An activity or request to a computer. Purchase orders, changes, additions, and deletions are examples of transactions recorded in a business information environment. A logical unit of work for an end user. Also, used to define a program or a dialog in a computer system.

Transmission control protocol (TCP)

A reliable connection and byte-oriented transport layer protocol within the TCP/IP suite.

Transmission control protocol/Internet protocol (TCP/IP)

TCP/IP is the protocol suite used by the Internet. A protocol suite is the set of message types, their formats, and the rules that control how messages are processed by computers on the network.

Transmission medium

The physical path between transmitters and receivers in a communication network. A mechanism that supports propagation of digital signals. Examples of a transmission medium are cables such as leased lines from common commercial carriers, fiber optic cables, and satellite channels.

Transmittal list

A list, stored and transmitted with particular data items, which identifies the data in that batch and can be used to verify that no data are missing.

Transport layer

Portion of an open system interconnection (OSI) system responsible for reliability and multiplexing of data across network to the level required by the application.

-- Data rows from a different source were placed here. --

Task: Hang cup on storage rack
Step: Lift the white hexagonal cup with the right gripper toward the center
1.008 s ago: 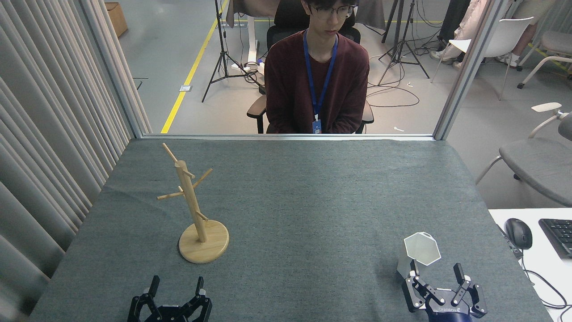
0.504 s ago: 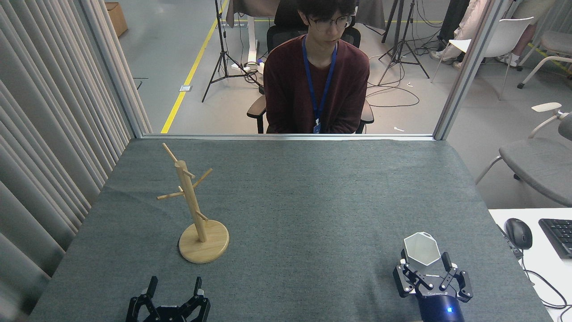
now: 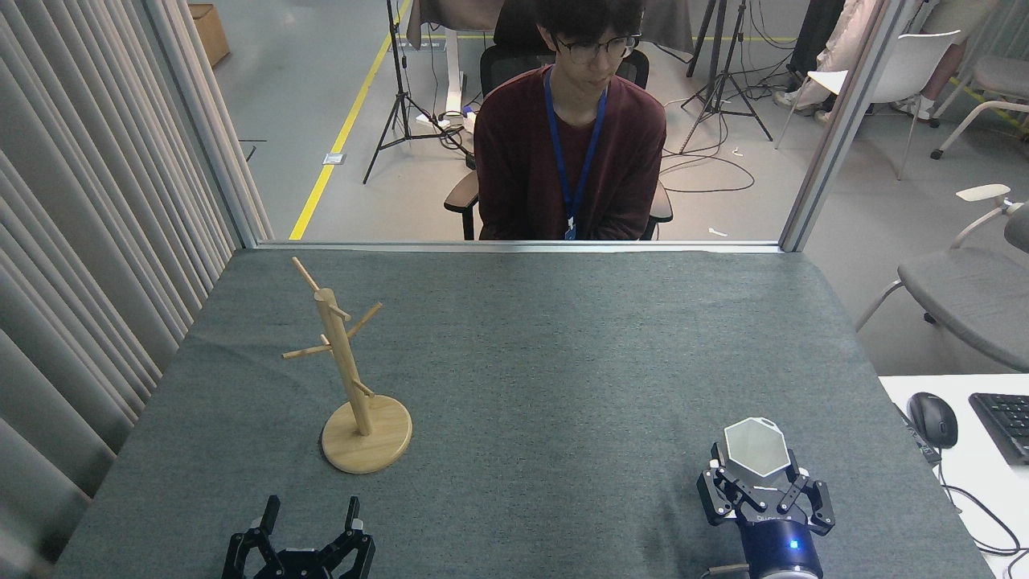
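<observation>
White faceted cup point(image 3: 754, 447) upright near the tabletop's point(image 3: 563, 362) front right corner, right gripper point(image 3: 760, 482) closed around its lower body, left gripper point(image 3: 309, 527) spread wide at front edge, storage rack point(image 3: 347, 378) standing left of centre

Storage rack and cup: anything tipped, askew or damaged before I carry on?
Nothing stands out. The storage rack stands on its disc base, pegs intact. The cup sits mouth-up between the right gripper fingers. Nothing spilled on the table.

Bright, even overhead light; soft shadows; sharp focus, no glare.
</observation>
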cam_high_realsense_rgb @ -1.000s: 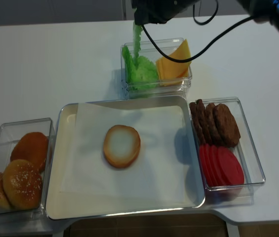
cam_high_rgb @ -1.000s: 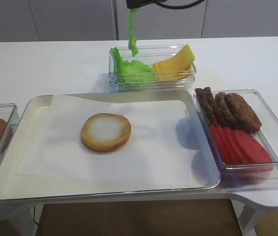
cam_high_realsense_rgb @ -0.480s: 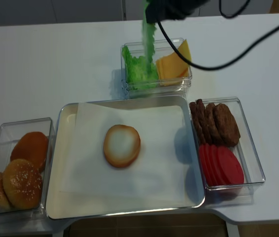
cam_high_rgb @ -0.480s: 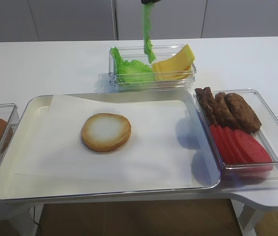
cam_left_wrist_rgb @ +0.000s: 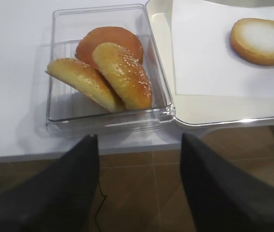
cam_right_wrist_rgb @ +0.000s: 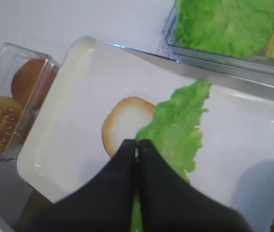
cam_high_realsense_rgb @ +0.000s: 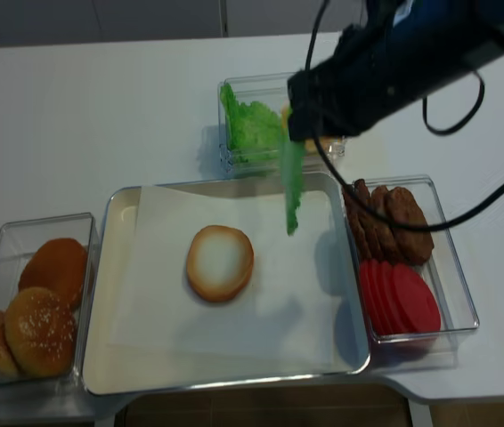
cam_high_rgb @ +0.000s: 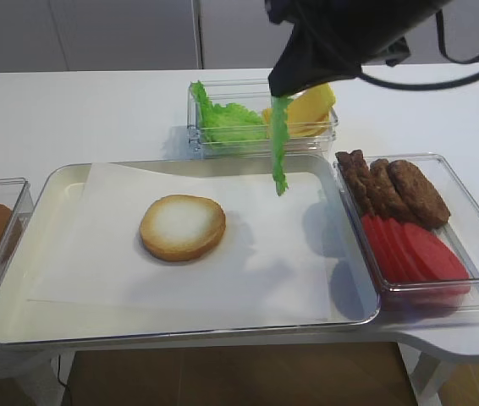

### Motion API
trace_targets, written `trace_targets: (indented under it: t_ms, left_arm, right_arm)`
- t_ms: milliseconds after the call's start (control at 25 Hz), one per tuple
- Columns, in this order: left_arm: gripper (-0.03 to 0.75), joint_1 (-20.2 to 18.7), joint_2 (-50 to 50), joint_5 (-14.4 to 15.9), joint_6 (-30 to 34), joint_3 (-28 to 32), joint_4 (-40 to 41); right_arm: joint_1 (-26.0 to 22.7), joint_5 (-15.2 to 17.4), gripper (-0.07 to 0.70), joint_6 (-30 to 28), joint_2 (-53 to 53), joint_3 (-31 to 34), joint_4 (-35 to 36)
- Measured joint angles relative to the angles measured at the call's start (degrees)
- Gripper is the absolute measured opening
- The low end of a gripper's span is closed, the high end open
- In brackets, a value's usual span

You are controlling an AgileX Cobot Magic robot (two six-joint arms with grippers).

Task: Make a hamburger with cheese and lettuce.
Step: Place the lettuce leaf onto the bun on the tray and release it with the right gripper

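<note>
The right end effector has its two black fingers pressed together on the top edge of a lettuce leaf, which hangs straight down from it as a narrow green strip above the tray. In the high views the leaf's lower tip hangs over the white paper lining the tray, to the right of the bun half and clear of it; the bun half lies cut face up near the middle of the paper with nothing on it. From the right wrist view the leaf spreads out beyond the fingertips and overlaps the right side of the bun half in the picture. Behind the tray on the counter, a clear box holds more lettuce on its left side and yellow cheese slices on its right, partly hidden by the arm. A second clear box to the right of the tray holds brown patties and red tomato slices. The left end effector shows only in its own wrist view, its fingers spread apart and holding nothing, hanging off the front edge of the counter beside a clear box of bun tops that stands just left of the tray.
</note>
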Motion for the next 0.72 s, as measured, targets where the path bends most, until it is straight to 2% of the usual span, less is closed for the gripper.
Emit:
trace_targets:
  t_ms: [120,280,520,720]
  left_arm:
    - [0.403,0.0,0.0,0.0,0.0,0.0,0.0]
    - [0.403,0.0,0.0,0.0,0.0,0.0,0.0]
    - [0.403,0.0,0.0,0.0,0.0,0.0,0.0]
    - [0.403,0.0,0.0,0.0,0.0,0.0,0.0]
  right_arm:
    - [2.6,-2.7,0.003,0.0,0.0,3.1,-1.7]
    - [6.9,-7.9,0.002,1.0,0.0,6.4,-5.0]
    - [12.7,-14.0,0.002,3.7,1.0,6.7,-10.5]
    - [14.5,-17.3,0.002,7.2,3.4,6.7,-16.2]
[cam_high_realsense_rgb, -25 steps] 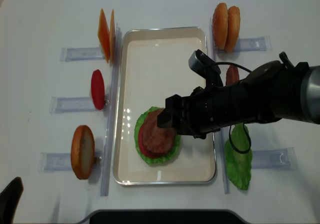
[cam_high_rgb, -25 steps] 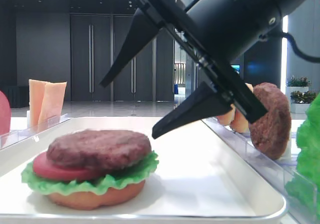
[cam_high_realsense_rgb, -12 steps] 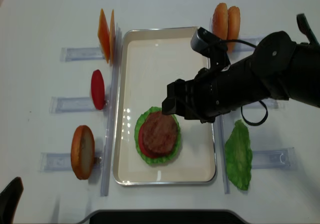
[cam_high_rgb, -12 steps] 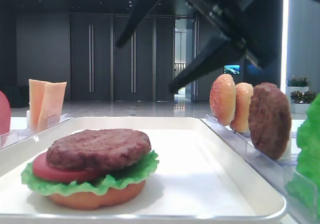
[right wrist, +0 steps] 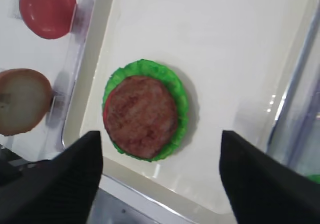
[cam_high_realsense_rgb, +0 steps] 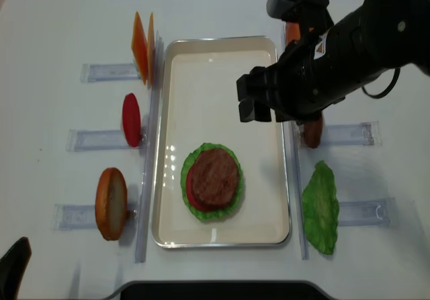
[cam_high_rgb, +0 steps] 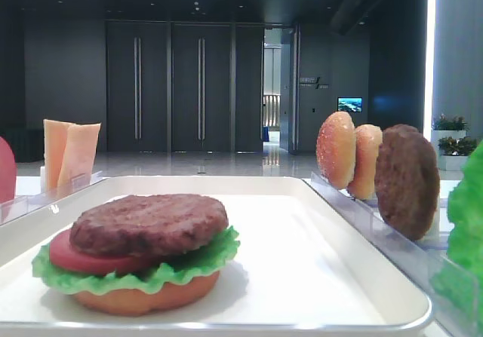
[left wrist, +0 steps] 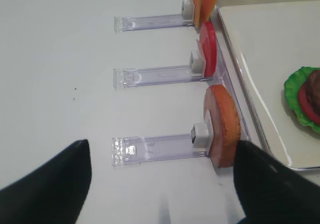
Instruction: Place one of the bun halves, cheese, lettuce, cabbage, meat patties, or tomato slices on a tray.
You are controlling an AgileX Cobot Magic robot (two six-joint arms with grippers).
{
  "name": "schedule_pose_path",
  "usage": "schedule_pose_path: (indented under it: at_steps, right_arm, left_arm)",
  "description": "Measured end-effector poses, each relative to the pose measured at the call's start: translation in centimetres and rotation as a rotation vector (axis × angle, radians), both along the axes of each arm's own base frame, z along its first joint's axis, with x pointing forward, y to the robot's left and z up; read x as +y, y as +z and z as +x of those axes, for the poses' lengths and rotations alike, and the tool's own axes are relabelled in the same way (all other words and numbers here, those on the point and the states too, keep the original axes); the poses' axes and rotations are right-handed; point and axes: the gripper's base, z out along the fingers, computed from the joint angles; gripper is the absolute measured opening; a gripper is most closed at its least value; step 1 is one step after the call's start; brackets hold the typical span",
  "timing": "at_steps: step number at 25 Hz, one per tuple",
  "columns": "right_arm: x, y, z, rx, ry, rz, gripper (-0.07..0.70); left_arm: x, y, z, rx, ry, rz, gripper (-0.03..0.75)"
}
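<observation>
Lifted and drawn back from the stacked meat patty [cam_high_realsense_rgb: 216, 177] on the tray [cam_high_realsense_rgb: 222, 48], the right gripper [cam_high_realsense_rgb: 255, 102] is seen spread, empty; a bun half [cam_high_realsense_rgb: 111, 203] would be fetched next.

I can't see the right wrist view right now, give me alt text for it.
A rough dark-brown meat patty tops a frilly green lettuce leaf on the white tray. The open right pincer hangs above, empty; a red tomato slice stands outside.

Black arm [cam_high_realsense_rgb: 349, 45], black cable, tapered black fingers [right wrist: 260, 184]
</observation>
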Motion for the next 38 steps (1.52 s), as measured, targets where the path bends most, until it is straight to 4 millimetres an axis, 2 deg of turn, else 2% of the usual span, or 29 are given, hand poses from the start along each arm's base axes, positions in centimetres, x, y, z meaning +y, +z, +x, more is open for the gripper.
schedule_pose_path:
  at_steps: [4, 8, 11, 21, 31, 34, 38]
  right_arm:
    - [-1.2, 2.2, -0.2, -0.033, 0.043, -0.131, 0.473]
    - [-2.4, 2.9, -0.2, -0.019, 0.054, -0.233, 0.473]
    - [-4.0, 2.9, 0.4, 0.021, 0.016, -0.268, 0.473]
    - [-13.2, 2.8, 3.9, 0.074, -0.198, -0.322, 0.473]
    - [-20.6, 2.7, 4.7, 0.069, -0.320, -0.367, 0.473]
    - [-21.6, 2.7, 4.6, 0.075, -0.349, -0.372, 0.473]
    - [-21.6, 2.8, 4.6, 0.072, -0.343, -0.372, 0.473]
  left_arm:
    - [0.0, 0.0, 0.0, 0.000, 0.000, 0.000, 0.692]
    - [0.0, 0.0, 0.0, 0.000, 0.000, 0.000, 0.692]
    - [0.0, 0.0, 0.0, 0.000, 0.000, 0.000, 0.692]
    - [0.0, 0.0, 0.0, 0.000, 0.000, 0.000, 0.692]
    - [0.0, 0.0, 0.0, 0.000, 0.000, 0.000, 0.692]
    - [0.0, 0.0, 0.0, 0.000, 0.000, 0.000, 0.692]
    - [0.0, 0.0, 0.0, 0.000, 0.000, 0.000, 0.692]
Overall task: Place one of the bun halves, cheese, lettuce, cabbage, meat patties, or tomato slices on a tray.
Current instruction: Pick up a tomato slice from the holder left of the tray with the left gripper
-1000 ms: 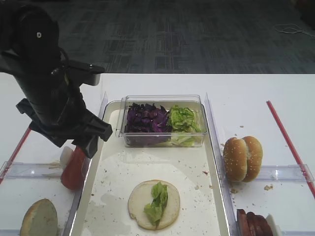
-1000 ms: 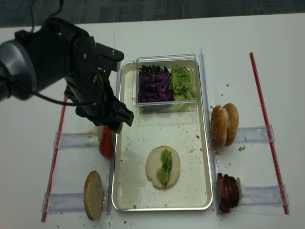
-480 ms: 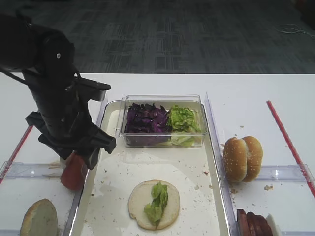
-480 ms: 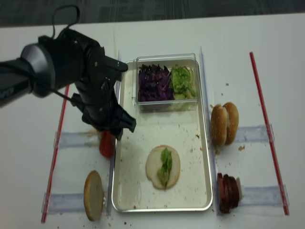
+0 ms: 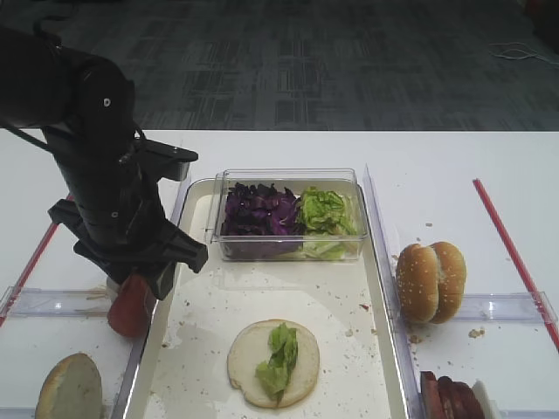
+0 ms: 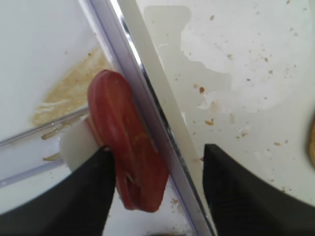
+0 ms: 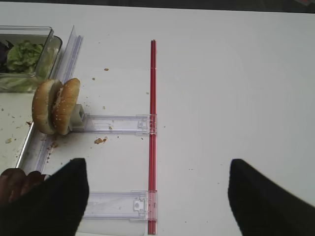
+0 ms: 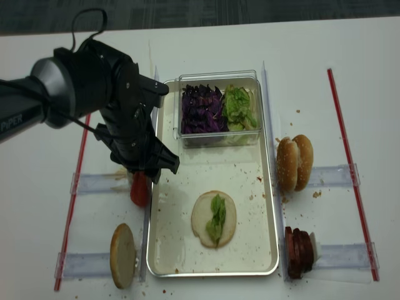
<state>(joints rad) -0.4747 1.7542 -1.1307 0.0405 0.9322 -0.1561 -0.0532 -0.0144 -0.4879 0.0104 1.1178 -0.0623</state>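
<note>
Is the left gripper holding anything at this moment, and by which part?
Nothing yet. The left gripper is open, one finger on each side of the upright tomato slices, not clamped on them.

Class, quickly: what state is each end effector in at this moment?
Left end effector: open, its fingers straddling the tomato slices beside the tray, nothing gripped yet.
Right end effector: open, holding nothing.

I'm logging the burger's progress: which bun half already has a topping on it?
The flat bun half lying cut face up inside the tray; lettuce rests on it. The bun halves outside the tray are bare.
</note>
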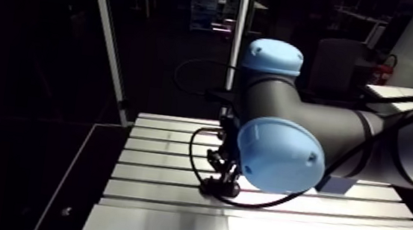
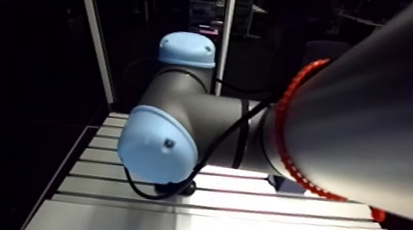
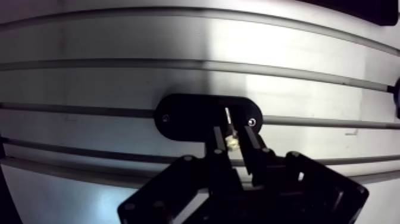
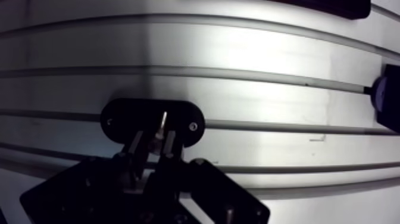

Transport-layer security (TLS)

(1) An authentication and security protocol widely implemented in Web browsers and Web servers. (2) Provides security at the layer responsible for end-to-end communications. (3) Provides privacy and data integrity between two communicating applications. (4) It is designed to encapsulate other protocols, such as HTTP. TLS is new and SSL is old.

Transport mode

IPsec mode that does not create a new IP header for each protected packet.

Tranquility

A property applied to a set of (typically untrusted) controlled entities saying that their security level may not change.

Tranquility principle

A request that changes to an object’s access control attributes are prohibited as long as any subject has access to the object.

Trap

A message indicating that a fault condition may exist or that a fault is likely to occur. In computer crime investigations, trap and trace means the attacker’s phone call is trapped and traced.

Trapdoor

A hidden software or hardware mechanism that responds to a special input used to circumvent the system’s security controls. Synonymous with backdoor.

Tree topology

Tree topology is a network topology which resembles an interconnection of start networks in that individual peripheral nodes are required to transmit to and receive from one another node only toward a central node. The tree topology is not required to act as repeaters or regenerators. The tree topology, which is a variation of bus topology, is subject to a single-point of failure of a transmission path to the node. The tree topology is an example of a hybrid topology where a linear bus backbone connects star-configured networks.